- **EXERCISE INSTRUCTIONS**
Find the line with "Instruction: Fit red" in the records below. Copy it and every line after it, up to and including the line with "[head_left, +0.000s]".

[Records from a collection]
########################################

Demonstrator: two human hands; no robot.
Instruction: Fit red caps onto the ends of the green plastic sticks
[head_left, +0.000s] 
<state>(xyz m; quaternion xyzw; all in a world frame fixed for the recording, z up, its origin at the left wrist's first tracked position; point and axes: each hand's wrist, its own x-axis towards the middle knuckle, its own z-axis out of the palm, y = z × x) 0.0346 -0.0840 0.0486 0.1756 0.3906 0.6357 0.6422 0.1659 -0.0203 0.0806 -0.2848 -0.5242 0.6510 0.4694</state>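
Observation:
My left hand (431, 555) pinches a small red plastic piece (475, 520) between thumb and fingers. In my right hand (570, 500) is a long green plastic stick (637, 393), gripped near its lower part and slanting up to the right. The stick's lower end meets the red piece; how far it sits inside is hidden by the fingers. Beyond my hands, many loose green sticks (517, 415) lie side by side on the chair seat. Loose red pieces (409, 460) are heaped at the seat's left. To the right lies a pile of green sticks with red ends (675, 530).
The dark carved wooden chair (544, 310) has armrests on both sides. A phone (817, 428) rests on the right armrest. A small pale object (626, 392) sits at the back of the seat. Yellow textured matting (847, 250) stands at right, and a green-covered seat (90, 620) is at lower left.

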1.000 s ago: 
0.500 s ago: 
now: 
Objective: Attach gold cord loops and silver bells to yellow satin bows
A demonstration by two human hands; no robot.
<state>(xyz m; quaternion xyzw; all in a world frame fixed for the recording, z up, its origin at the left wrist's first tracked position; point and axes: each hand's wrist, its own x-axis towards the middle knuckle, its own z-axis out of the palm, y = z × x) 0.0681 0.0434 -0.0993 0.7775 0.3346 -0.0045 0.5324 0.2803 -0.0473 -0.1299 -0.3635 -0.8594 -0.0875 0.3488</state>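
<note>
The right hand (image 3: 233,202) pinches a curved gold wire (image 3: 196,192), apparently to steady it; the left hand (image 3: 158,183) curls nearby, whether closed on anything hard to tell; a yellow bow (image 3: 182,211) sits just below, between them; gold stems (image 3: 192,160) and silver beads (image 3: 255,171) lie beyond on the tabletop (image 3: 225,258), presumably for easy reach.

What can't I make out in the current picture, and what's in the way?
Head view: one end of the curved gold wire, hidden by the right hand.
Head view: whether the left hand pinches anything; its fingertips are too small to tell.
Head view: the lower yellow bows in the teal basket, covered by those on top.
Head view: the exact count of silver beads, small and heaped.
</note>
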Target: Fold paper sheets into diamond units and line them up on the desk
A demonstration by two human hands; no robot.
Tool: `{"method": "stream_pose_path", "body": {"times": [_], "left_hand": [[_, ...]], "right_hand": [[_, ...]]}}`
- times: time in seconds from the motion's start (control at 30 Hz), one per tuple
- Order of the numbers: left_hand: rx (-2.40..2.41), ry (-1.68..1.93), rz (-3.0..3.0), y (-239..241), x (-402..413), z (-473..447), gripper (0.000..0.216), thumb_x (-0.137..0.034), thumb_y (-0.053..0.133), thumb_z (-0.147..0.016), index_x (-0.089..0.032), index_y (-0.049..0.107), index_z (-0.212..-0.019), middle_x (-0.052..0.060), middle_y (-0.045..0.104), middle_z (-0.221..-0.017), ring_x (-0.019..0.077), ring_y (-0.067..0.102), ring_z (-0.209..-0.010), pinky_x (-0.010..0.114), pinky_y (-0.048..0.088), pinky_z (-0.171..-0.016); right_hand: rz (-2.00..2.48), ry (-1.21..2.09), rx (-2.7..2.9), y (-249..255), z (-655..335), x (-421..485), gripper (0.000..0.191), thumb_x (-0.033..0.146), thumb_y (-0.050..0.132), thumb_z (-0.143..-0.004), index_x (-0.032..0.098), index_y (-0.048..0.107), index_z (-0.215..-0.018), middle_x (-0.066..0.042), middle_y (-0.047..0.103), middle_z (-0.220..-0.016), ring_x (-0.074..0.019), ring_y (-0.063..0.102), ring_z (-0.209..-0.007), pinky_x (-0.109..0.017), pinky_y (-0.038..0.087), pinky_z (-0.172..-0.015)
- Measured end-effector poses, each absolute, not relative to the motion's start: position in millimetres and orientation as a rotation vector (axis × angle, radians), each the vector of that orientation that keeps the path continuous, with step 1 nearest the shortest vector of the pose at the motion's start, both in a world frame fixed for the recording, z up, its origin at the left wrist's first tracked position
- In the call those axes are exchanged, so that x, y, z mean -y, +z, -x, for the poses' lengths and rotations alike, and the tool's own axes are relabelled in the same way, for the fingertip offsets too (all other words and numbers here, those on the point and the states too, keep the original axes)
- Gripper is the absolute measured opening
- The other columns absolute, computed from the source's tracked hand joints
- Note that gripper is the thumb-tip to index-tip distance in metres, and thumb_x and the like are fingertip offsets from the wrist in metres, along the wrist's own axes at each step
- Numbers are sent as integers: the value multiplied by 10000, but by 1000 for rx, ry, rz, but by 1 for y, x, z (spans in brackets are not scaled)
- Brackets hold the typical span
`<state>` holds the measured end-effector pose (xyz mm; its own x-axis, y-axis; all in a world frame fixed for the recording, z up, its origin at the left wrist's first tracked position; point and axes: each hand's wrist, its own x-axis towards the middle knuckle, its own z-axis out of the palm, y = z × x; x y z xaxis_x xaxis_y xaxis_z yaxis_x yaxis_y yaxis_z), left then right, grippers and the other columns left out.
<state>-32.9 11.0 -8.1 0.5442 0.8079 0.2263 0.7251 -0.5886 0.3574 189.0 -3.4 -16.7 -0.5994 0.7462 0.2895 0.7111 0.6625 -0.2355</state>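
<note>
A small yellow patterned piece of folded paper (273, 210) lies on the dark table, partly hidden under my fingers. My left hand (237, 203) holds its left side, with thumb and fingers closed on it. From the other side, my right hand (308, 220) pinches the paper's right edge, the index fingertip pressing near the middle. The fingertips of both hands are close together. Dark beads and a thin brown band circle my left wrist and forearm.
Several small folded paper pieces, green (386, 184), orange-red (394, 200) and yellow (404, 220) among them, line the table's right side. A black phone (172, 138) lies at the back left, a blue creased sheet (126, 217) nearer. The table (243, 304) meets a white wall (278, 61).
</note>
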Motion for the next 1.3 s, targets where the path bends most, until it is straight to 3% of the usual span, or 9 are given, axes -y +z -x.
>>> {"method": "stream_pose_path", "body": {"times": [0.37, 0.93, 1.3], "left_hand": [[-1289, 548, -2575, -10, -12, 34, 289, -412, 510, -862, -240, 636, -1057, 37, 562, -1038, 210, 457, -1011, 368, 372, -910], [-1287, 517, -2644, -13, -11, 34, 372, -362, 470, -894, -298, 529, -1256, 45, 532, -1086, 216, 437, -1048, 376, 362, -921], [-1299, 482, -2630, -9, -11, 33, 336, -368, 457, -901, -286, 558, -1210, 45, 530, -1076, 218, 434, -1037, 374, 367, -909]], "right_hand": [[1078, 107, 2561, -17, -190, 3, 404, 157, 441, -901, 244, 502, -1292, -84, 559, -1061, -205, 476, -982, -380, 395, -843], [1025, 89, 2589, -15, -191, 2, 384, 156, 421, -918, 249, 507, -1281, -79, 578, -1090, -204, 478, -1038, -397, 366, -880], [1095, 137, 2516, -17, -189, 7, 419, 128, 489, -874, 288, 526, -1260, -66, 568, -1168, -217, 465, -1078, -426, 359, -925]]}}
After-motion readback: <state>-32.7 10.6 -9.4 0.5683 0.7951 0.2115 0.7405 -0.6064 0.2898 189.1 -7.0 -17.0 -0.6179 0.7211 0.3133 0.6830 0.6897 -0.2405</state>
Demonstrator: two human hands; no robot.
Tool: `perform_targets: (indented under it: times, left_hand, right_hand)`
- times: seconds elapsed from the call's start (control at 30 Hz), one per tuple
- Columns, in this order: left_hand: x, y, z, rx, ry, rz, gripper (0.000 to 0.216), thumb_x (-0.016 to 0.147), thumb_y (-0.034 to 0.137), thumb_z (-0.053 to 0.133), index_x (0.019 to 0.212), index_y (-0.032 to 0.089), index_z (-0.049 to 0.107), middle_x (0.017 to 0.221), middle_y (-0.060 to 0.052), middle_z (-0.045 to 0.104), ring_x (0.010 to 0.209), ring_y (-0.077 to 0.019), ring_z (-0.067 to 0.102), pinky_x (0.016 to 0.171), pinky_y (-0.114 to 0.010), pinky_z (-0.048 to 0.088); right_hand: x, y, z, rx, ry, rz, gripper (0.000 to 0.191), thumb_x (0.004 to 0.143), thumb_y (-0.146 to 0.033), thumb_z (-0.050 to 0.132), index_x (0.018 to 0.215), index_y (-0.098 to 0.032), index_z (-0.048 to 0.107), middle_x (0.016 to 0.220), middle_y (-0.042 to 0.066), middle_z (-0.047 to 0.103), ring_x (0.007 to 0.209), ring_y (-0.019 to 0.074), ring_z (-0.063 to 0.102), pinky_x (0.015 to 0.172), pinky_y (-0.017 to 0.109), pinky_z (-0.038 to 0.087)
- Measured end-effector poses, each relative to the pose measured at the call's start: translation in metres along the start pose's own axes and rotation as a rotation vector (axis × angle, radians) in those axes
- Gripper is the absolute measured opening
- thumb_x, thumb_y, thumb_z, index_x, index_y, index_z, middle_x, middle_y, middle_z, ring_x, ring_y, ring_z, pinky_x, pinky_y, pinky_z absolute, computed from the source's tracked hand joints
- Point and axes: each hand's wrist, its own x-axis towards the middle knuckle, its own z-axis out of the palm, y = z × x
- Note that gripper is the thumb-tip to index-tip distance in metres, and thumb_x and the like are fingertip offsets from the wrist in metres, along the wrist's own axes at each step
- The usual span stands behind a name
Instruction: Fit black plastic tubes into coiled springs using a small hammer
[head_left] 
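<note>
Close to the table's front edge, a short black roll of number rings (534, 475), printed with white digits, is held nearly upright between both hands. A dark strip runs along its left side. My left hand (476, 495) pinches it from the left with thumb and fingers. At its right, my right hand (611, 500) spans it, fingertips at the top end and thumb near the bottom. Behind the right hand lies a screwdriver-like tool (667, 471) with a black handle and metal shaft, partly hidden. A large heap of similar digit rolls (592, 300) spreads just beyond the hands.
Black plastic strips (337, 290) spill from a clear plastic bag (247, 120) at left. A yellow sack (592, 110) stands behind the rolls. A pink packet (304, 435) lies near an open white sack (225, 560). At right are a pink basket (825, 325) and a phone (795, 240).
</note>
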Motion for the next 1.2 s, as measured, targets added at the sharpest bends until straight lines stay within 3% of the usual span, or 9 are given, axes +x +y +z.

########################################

- **TASK SOLUTION**
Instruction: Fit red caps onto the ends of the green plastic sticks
[head_left, +0.000s] 

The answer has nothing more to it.